DAUN, 09.10.2015 - 16:09 Uhr
Entertainment

Antennengemeinschaft gegen GEMA vor dem Landgericht Potsdam

In einem von einer Brandenburger Antennengemeinschaft gegen die GEMA geführten Verfahren (Az. 2 O 436/14) hat das Landgericht Potsdam den ursprünglich für heute, 9. Oktober anberaumten Termin zur mündlichen Verhandlung kurzfristig auf den 10. Dezember 2015 verlegt. Die GEMA hatte eine brandenburgische Antennengemeinschaft, die mehr als 2000 Haushalte mit Fernsehen versorgt, wegen des Betriebs einer Gemeinschaftsantennenanlage zehn Jahre rückwirkend auf Zahlung eines mittleren fünfstelligen Betrages in Anspruch genommen.
 
BGH-Entscheidung ist auf Antennengemeinschaften übertragbar
In einer Pressemitteilun wies nun die von der Antennengemeinschaft verpflichtete Kanzlei Müller Müller Rößner darauf hin, dass die Klage, mit Blick auf das kürzlich ergangene Urteil des Bundesgerichtshofs (BGH) vom 17.09.2015 (Az. I ZR 228/14), wonach für Gemeinschaftsantennenanlagen keine Vergütung an die GEMA zu leisten ist, in vollem Umfang abzuweisen sei. Zwar sei im vom BGH entschiedenen Fall eine Wohnungseigentümergemeinschaft betroffen. Jedoch ließen sich die maßgeblichen Erwägungen des Gerichts auf Antennengemeinschaften übertragen.
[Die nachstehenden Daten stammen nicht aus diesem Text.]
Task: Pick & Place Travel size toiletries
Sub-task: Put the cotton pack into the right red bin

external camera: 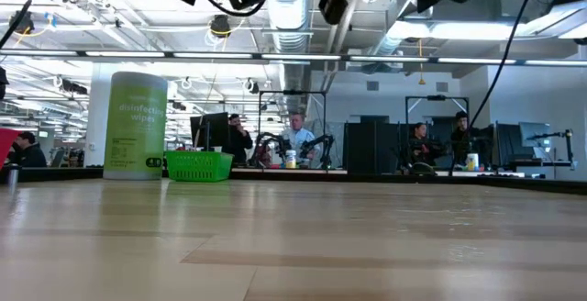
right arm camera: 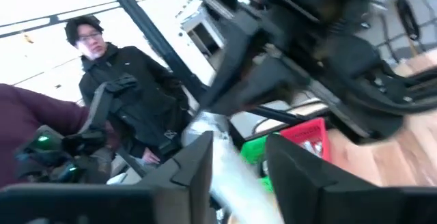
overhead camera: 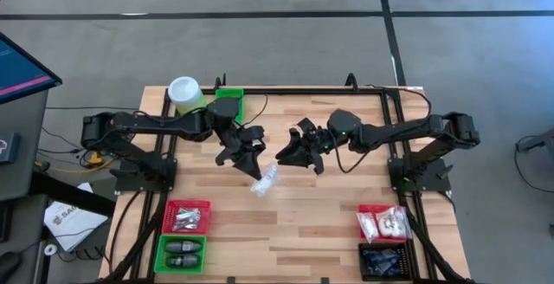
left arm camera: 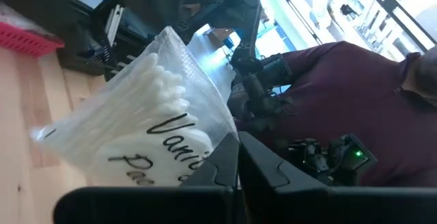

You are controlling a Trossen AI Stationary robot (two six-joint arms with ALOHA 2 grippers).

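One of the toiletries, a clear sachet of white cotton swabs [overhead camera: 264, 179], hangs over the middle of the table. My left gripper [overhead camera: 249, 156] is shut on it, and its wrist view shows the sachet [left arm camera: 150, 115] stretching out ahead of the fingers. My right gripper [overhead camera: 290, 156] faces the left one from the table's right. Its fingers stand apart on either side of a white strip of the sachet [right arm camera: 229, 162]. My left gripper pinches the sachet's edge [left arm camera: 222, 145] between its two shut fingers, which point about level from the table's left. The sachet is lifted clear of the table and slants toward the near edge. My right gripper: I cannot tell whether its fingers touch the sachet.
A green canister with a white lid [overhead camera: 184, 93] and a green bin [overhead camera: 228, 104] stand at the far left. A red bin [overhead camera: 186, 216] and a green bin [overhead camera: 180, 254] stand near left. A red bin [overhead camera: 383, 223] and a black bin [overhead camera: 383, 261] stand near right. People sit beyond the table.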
Denn auch in diesem Fall sei die Weiterleitung der empfangenen Fernseh- und Hörfunksignale auf einen abgegrenzten Personenkreis beschränkt. Dabei handele es sich nach Ansicht des BGH selbst dann um einen urheberrechtsfreien Gemeinschaftsempfang, wenn eine Vielzahl von Haushalten angeschlossen ist.
 
„Wir werden die GEMA-Gebühren für Antennengemeinschaften kippen“
Das Landgericht Potsdam ist das erste Gericht, das sich mit den Auswirkungen des BGH-Urteils auf Antennengemeinschaften zu beschäftigen hat. Rechtsanwalt Sören Rößner, kommentiert den Verfahrensstand wie folgt: „Die Terminverlegung gibt allen Beteiligten Gelegenheit, sich zu der BGH-Entscheidung entsprechend zu positionieren. Wir gehen davon aus, dass wir die GEMA-Gebühren für Antennengemeinschaften kippen werden und sehen der mündlichen Verhandlung am 10. Dezember 2015 optimistisch entgegen.“
 
„Antennengemeinschaften müssen jetzt handeln, um ihre Rechte zu wahren“
So lange sollten nach seiner Meinung betroffene Antennengemeinschaften jedoch nicht warten. "In den vergangenen Wochen haben uns als auf diesem Rechtsgebiet spezialisierte Kanzlei zahlreiche Anfragen erreicht, wie man sich nach dem BGH-Urteil am besten verhalten soll. Die Antennengemeinschaften müssen jetzt entscheiden, ob sie die erforderlichen Schritte ergreifen, um ihre Rechte zu wahren. Dies gilt insbesondere für die Geltendmachung möglicher Rückforderungsansprüche. Erfolgt dies nicht rechtzeitig, droht deren Verjährung.“ Nach Ansicht des Experten stehen die Chancen für Antennengemeinschaften, sich erfolgreich sowohl gegen die GEMA als auch gegen die VG Media und RTL zur Wehr zu setzen, nach der BGH-Entscheidung jedenfalls besser denn je.